Figure 1.

Injury Repair Is Delayed after Demethylase Inhibitor Application in Mouse Back Skin during Late Anagen/Catagen

(A) Scheme of cellular plasticity and methylation levels in quiescent and activated HFSCs.

(B) Scheme of demethylase inhibitor (DI) application and the punch wound experiment. A, Anagen; C, Catagen; T, Telogen; PD, postnatal day.

(C) Western blots for control vehicle (CT) or DI applied to wild-type mice during late Anagen/Catagen (PD35-42) phase and sacrificed at the ages indicated at top. For the whole blot, see Figure S1A.

(D) Quantification of the western blots in (B and S1A). Three mice were used per time point for statistical analysis. ^∗p = 0.005, ^∗∗p = 0.005, ^∗∗∗p = 0.009.
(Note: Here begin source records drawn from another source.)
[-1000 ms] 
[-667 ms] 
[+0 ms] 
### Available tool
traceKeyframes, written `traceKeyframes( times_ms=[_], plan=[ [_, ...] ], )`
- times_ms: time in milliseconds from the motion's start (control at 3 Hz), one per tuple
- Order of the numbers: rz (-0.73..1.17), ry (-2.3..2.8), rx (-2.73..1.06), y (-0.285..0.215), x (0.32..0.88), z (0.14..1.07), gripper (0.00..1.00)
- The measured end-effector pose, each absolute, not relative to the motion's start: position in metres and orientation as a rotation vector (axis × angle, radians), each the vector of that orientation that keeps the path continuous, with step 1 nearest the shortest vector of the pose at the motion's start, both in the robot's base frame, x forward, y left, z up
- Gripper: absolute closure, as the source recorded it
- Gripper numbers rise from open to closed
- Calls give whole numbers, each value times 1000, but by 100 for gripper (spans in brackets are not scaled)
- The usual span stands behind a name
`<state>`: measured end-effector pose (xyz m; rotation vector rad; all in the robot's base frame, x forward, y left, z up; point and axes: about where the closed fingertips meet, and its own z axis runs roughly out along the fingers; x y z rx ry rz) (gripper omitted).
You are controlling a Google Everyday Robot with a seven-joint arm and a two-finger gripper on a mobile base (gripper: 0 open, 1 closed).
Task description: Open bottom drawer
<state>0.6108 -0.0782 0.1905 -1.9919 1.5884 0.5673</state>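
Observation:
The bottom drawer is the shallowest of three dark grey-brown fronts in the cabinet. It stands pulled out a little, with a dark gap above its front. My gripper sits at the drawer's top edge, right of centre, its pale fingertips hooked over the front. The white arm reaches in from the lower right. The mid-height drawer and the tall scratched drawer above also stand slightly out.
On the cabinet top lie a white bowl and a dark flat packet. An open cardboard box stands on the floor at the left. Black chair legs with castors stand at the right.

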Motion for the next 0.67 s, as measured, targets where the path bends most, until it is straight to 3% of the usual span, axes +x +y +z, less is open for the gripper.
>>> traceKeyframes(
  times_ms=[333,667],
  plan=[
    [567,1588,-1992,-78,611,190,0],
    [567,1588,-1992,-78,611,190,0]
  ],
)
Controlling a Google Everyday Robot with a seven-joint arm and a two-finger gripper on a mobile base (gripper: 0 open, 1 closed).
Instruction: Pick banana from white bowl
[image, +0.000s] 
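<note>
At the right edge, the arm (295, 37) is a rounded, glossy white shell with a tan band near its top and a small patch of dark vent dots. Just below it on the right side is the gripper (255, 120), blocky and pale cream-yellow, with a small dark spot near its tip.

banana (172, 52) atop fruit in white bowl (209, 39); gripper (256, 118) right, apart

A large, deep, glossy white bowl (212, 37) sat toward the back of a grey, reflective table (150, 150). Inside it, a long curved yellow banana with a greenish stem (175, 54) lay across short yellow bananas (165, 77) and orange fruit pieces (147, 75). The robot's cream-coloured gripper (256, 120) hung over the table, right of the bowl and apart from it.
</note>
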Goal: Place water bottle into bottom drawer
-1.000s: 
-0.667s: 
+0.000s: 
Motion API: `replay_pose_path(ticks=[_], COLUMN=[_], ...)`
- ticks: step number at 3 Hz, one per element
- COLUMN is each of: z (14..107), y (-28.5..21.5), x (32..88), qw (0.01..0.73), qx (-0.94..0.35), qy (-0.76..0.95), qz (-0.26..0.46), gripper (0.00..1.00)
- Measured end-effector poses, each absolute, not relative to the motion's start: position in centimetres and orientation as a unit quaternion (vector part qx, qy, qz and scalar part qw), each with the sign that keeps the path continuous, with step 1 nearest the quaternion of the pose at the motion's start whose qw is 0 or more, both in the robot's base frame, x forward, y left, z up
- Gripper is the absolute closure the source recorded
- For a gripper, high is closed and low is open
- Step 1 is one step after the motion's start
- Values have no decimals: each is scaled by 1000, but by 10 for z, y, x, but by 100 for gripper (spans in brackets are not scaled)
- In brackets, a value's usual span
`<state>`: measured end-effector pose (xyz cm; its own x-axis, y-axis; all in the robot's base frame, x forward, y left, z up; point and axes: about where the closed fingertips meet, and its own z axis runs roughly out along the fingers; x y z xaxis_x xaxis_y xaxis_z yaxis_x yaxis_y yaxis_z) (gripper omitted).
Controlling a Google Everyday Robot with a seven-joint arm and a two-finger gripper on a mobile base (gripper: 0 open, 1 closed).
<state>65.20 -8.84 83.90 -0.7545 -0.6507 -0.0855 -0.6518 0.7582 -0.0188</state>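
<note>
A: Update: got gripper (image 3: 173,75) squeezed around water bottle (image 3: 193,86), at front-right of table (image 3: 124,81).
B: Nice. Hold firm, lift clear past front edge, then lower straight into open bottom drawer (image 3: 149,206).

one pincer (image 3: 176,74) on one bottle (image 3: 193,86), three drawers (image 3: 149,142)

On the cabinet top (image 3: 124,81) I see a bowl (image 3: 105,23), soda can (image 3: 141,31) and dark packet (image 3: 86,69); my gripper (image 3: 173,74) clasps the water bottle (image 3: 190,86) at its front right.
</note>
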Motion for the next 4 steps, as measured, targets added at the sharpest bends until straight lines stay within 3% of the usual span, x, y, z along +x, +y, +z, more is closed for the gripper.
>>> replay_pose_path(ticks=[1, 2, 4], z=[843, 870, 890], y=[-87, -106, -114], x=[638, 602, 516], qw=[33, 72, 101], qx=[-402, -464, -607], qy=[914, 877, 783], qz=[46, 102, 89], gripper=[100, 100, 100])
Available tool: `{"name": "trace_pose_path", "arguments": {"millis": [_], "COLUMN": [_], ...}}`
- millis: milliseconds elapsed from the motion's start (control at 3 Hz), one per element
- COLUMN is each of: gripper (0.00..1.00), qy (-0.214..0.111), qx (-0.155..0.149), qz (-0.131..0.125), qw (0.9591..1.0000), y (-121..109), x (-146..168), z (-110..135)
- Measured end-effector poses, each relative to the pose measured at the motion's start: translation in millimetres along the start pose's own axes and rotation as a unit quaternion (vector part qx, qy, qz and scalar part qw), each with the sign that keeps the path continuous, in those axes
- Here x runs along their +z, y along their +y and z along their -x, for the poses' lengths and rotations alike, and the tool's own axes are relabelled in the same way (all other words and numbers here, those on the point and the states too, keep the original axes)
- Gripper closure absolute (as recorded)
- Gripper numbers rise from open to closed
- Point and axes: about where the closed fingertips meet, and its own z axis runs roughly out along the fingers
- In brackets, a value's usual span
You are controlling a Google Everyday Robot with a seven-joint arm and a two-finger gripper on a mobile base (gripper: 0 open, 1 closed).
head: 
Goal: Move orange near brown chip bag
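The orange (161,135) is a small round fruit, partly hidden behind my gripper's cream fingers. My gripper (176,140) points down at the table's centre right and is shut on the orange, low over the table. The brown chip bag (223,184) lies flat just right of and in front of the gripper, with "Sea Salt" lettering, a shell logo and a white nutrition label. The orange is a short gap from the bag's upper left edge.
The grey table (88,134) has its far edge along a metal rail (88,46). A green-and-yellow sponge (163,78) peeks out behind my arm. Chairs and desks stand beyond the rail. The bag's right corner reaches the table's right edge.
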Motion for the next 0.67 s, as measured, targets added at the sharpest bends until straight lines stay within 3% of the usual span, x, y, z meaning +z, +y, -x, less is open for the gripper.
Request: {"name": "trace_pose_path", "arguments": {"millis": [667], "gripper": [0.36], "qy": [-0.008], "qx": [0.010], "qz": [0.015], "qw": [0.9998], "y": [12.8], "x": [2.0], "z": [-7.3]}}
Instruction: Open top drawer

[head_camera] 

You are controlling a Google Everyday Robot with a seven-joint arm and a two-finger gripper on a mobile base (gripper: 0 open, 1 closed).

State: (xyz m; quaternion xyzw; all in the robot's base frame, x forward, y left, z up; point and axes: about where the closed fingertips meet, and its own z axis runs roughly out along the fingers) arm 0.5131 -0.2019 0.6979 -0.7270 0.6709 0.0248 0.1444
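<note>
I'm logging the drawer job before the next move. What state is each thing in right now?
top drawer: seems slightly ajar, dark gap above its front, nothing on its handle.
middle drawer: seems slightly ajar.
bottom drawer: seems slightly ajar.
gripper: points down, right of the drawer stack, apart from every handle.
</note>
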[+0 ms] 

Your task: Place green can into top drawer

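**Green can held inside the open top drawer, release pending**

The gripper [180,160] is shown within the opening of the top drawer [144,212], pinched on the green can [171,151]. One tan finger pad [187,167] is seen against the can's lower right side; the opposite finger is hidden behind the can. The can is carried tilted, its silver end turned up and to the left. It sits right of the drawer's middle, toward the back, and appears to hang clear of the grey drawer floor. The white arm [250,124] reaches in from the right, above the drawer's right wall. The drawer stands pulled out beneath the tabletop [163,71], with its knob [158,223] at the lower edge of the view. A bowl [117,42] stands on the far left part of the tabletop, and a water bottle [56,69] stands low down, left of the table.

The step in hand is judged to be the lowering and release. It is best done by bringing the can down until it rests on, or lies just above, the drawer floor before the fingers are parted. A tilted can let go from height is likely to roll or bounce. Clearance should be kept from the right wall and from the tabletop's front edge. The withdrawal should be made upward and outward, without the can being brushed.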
(E) Punch wound pictures of (PD35-42) CT- or DI-treated mice at different days after the punch wound.

(F) Punch wound size measurements on images like those in (E). N = 5 mice per group. ANOVA was used for significance test.

(G) Tenascin and K10 staining skin sections including the punch wound of wild-type mice after CT or DI application 1 week after the wound. Panels on the left are enlargements of corresponding white dotted line insets on the right.

(H) Blood vessel (CD31) and DNA (Hoechst) staining in 1-week punch wound skin sections of wild-type mice after CT or DI application. Arrows indicate the wound edges at the junction with normal skin.

(I) Fibroblast (vimentin) and K14 staining in 1-week punch wound skin sections of wild-type mice after CT or DI application. Arrows indicate the wound edges at the junction with normal skin.

Student’s t test was used for all significance tests except (F). All the experiments were executed twice. Scale bars, 20 μm.